The biggest problem is not the sluggish UI, the problem is the sluggish everything.

But if there is a big update coming I might wait untill January and see what happens, if anything…

5 minutes to open a directory?   WOW.   Never seen it take more than a second or two.

Is there a possibility you’re connecting via WebDAV accidentally instead of Microsoft Network?

check this:

http://community.wdc.com/t5/My-Book-Live/WebDAV-FAQ/td-p/463854

I’m using a Mac.

Ah.

Are you connecting via AFP or SMB?

Out of curiosity, what if you turn off netatalk and see what happens?

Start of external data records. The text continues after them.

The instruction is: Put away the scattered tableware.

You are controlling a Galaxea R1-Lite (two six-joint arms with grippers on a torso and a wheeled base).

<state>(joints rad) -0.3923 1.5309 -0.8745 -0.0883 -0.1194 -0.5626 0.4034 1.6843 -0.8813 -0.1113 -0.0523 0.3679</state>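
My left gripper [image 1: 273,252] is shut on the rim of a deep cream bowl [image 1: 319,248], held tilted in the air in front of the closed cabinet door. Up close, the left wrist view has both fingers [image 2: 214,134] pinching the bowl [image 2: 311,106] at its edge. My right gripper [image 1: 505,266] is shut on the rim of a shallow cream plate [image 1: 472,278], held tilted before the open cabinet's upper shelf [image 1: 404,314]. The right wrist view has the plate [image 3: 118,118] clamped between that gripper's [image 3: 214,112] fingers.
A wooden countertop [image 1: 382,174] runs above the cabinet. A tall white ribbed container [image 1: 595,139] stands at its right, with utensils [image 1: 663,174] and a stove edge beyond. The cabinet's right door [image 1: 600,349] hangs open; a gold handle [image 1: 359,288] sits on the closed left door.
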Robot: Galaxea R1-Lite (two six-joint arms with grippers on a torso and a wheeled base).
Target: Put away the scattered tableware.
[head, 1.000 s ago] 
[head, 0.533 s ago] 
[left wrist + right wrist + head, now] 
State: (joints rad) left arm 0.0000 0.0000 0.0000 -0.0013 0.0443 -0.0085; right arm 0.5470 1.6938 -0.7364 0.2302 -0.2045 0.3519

NAS:/# /etc/init.d/netatalk stop
Stopping Netatalk Daemons: afpd cnid_metad papd timelord atalkd.
NAS:/#

Ah.

Are you connecting via AFP or SMB?

 

Well, since I’m no expert I’ll have to ask: how do I know which one I’m using and how do I change from one to the other? I’m just using Finder.

 

 

_ Out of curiosity, what if you turn off netatalk and see what happens? _

_   _

You lost me at netatalk. What do you want me to do? And how do I switch it back if something goes wrong?

Out of curiosity, what if you turn off netatalk and see what happens?

What happens is, that TimeMachine Backups are no longer working. But indeed, large TM backups (20-30GB or more) takes ages… would there be a way to do them on a samba share? And if so, would it help?

Not to say that the MBLD doesn’t have its faults but taking 5 minutes to open a directory my indicate other problems. How is the health of your computer?

Well, let’s just say that with my MBL opening directories works just fine, no problem… So it may not be trouble at my computer’s end.

Please try the followings and let us know the result:

With the help of the web UI:

  1. Disable DLNA

  2. Disable Itunes Server

  3. Disable ftp

Power OFF and ON the MBLD unit. Try to copy data from your computer to the unit and back to the computer.

Is it still slow?

I tried your advice @Joke71 - didn’t seem to help. Tested a 735MB file into and off the MBLD - took about 90 seconds before and after the changes. Including a reboot of the Duo. I have had the exact same frustrations as “Serious_Damage”. My player is the Samsung BD-D8900A.